**About this exercise**.
As soon as the line containing "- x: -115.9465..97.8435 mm" appears in the material below, start returning lines exactly, and end with the line containing "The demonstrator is".
▼▼▼
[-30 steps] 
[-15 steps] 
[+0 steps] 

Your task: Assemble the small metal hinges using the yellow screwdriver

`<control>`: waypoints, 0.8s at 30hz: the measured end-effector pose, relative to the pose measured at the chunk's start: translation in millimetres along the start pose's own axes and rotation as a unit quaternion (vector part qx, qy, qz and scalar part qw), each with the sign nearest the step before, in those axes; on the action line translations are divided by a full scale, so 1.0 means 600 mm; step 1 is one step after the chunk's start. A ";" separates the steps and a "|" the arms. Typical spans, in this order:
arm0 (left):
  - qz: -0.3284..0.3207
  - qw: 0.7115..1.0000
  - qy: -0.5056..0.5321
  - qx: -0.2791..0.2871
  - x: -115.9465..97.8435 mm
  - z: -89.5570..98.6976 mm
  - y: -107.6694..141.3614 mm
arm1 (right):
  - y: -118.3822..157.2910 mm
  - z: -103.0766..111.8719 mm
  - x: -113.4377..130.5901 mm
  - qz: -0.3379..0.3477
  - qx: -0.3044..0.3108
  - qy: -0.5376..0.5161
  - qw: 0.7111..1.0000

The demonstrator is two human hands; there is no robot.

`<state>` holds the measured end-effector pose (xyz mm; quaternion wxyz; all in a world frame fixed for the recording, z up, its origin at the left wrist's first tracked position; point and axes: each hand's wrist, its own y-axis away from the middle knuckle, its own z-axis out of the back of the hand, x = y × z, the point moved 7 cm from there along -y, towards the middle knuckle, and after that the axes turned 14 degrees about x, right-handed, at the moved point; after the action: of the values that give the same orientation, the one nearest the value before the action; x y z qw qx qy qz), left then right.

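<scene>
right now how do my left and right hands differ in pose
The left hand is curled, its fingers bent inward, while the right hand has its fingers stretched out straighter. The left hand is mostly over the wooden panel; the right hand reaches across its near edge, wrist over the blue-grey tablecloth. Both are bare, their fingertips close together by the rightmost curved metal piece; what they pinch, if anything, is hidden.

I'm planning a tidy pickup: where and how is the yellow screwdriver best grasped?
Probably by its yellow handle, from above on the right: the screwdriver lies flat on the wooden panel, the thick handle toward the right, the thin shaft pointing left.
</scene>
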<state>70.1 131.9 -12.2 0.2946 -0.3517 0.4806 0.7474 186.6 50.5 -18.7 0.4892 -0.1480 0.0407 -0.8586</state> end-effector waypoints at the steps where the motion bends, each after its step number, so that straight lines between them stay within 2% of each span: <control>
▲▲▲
**Solved problem**.
  - x: -115.9465..97.8435 mm
  - z: -89.5570..98.6976 mm
  - y: -107.6694..141.3614 mm
arm1 (right):
  - y: -118.3822..157.2910 mm
  - z: -103.0766..111.8719 mm
  - x: -113.4377..130.5901 mm
  - qz: -0.3379..0.3477
  - qx: -0.3044..0.3108
  - qy: -0.5376..0.5161
  - qw: 0.7111..1.0000

The demonstrator is two human hands; there is no robot.

The output is now finished.